Lo condujeron a través de habitáculos exteriores, donde el jefe de la prisión tenía la oficina y el carcelero su banqueta y su mesa. Las llaves de las celdas colgaban en ganchos, alineadas en ordenadas hileras a lo largo de la pared. Gerard sólo pudo echar un fugaz vistazo a todo eso antes de que lo bajaran a empujones y tropezando por una escalera que llevaba directamente a un angosto corredor, en el subterráneo del edificio. Lo condujeron a su celda con antorchas —al parecer era el único prisionero en ese nivel— y lo metieron de un empellón. Le informaron que había un cubo para sus necesidades y un jergón de paja para dormir. Le darían dos comidas al día, por la mañana y por la noche. La puerta, una gruesa hoja de roble con un ventanuco en la parte superior, empezó a cerrarse. Todo ello ocurrió tan deprisa que Gerard, aturdido e incrédulo, no reaccionó.
El jefe de la prisión estaba en el corredor, delante de su celda, para asegurarse de que el prisionero quedaba a buen recaudo. Gerard se lanzó hacia adelante, interponiendo el cuerpo entre el muro y la puerta.
—¡Señor! —suplicó—. ¡He de hablar con el Consejo de Caballeros! ¡Diles que Gerard Uth Mondor está aquí! ¡Traigo noticias urgentes! ¡Información de...!
—Cuéntaselo al inquisidor —lo interrumpió fríamente el jefe de la prisión.
Los guardias dieron a Gerard un brutal empujón que lo lanzó hacia atrás trastabillando, en medio del tintineo de los grillos. La puerta se cerró, y el joven oyó los pasos subiendo la escalera. La luz de las antorchas disminuyó y desapareció. Otra puerta se cerró de golpe al final de la escalera.
Gerard se quedó solo en una oscuridad tan absoluta y en un silencio tan profundo que habríase dicho que lo habían expulsado del mundo, dejándolo flotando en la vacía nada que se decía había existido mucho antes de la llegada de los dioses.
18
El mensajero de Beryl
El gobernador Medan estaba sentado, impasible, detrás del escritorio de su despacho, situado en el enorme y feo edificio que los Caballeros de Neraka habían construido en Qualinost. El gobernador consideraba el edificio tan horrendo como los propios elfos, que apartaban los ojos si se veían obligados a pasar cerca de sus macizos y grises muros, y rara vez entraba en el cuartel general. Detestaba las frías y austeras habitaciones. Debido al aire cargado de humedad, las paredes de piedra la acumulaban y rezumaban, de manera que parecían estar sudando siempre. Cada vez que tenía que quedarse allí largos períodos de tiempo sentía que se ahogaba, y no era cosa de su imaginación. Para mayor protección de quienes estaban dentro, el edificio no tenía ventanas, y el olor a moho lo invadía todo.
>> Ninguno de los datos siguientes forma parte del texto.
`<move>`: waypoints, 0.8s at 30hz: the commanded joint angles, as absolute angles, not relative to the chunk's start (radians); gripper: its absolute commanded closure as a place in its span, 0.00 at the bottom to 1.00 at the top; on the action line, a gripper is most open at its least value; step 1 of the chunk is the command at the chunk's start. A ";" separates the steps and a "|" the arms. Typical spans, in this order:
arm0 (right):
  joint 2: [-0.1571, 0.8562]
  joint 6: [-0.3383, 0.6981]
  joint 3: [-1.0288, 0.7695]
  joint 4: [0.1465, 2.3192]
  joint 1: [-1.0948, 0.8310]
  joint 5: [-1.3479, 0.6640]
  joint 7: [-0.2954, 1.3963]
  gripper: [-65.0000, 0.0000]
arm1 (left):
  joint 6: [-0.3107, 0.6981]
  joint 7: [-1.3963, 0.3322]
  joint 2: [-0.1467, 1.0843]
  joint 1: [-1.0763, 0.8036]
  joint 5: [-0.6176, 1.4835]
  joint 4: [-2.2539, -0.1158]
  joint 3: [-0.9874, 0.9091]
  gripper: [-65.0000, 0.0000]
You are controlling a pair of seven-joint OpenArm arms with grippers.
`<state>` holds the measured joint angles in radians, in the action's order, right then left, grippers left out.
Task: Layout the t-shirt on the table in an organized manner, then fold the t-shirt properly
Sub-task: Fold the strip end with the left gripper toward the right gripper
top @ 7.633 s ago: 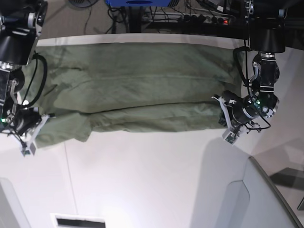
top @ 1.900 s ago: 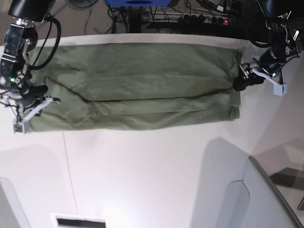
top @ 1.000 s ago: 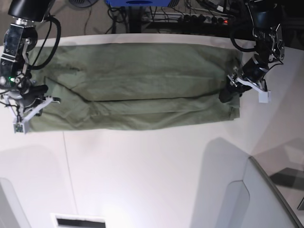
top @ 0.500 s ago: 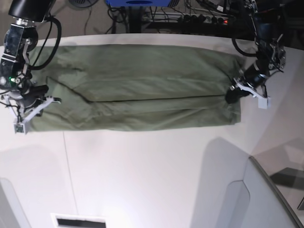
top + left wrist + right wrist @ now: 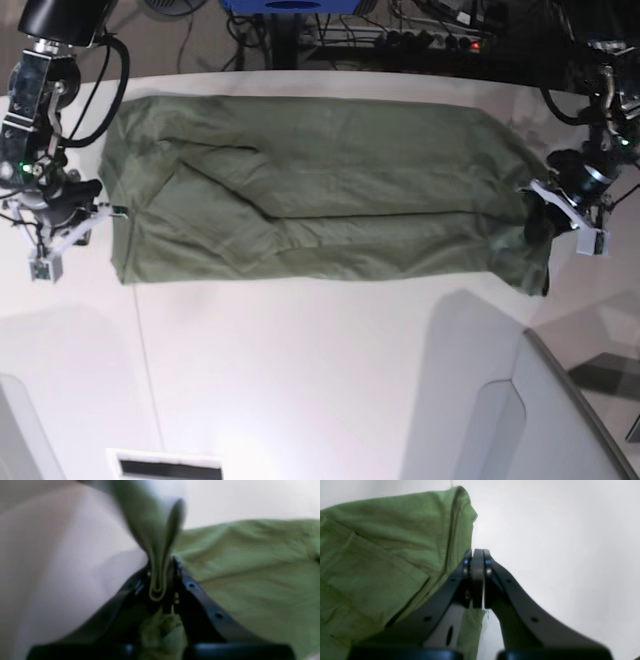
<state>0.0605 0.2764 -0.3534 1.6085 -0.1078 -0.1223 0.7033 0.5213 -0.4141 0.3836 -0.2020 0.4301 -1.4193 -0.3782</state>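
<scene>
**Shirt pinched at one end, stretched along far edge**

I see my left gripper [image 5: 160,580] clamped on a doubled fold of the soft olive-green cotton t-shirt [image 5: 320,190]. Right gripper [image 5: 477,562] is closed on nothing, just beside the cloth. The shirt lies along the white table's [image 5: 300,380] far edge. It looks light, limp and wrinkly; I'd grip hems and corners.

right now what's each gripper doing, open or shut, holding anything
Left gripper: shut on a fold of the t-shirt.
Right gripper: shut, with nothing between its fingertips; the t-shirt lies beside it on the table.
</scene>
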 commanded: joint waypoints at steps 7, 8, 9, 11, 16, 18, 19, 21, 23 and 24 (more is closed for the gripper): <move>0.073 0.277 -0.355 1.624 -0.090 -0.128 0.685 1.00 | 0.437 -0.452 0.203 -0.216 0.257 -1.555 -0.251 1.00; 0.073 0.277 -0.355 1.624 -0.090 -0.127 0.685 1.00 | 0.437 -0.475 0.179 -0.213 0.246 -1.560 -0.249 1.00; 0.073 0.277 -0.355 1.624 -0.090 -0.127 0.685 1.00 | 0.437 -0.493 0.153 -0.202 0.236 -1.567 -0.249 1.00; 0.074 0.277 -0.355 1.624 -0.093 -0.127 0.685 1.00 | 0.437 -0.518 0.102 -0.183 0.206 -1.573 -0.248 1.00; 0.074 0.277 -0.355 1.624 -0.094 -0.125 0.685 1.00 | 0.437 -0.521 0.007 -0.148 0.111 -1.567 -0.248 1.00; 0.074 0.277 -0.355 1.624 -0.094 -0.125 0.685 1.00 | 0.437 -0.521 -0.022 -0.140 0.090 -1.561 -0.246 1.00; 0.074 0.277 -0.355 1.624 -0.093 -0.125 0.685 1.00 | 0.437 -0.521 -0.033 -0.133 0.085 -1.561 -0.243 1.00; 0.074 0.277 -0.355 1.624 -0.091 -0.125 0.685 1.00 | 0.435 -0.522 -0.048 -0.124 0.082 -1.554 -0.214 1.00; 0.074 0.277 -0.355 1.624 -0.090 -0.125 0.685 1.00 | 0.435 -0.522 -0.053 -0.116 0.082 -1.537 -0.183 1.00; 0.074 0.277 -0.355 1.624 -0.090 -0.125 0.685 1.00 | 0.429 -0.519 -0.054 -0.114 0.082 -1.523 -0.171 1.00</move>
<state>0.0654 0.2760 -0.3531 1.6081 -0.1032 -0.1226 0.7033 0.4255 -0.5385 -0.0505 -0.1192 0.0689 -1.5112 -0.1707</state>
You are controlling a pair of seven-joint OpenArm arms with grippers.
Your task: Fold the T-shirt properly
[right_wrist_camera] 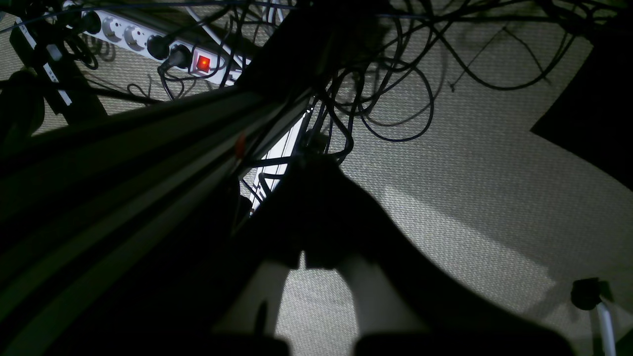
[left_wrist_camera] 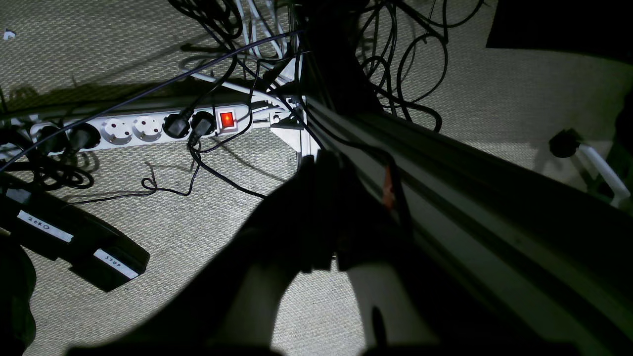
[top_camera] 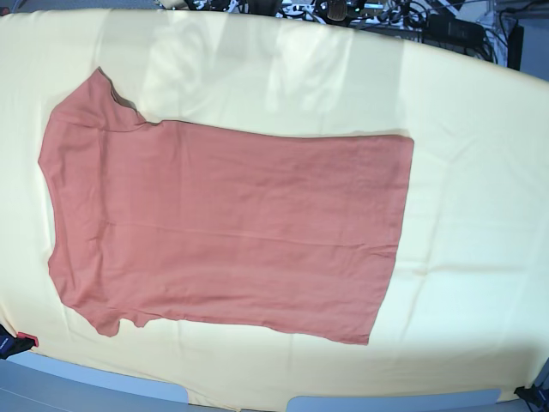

Ese día era peor que nunca. El olor le obstruía la nariz y le provocaba una dolorosa presión detrás de los ojos. A causa de ello, estaba apático y aletargado y le costaba trabajo pensar.
—No funcionará —se dijo, y estaba a punto de salir de la habitación para dar un vivificador paseo por el exterior, cuando su segundo al mando, un caballero llamado Dumat, llamó a la puerta de madera.
El gobernador frunció el entrecejo, regresó para sentarse detrás del escritorio y soltó un tremendo resoplido por la nariz en un esfuerzo de despejarla.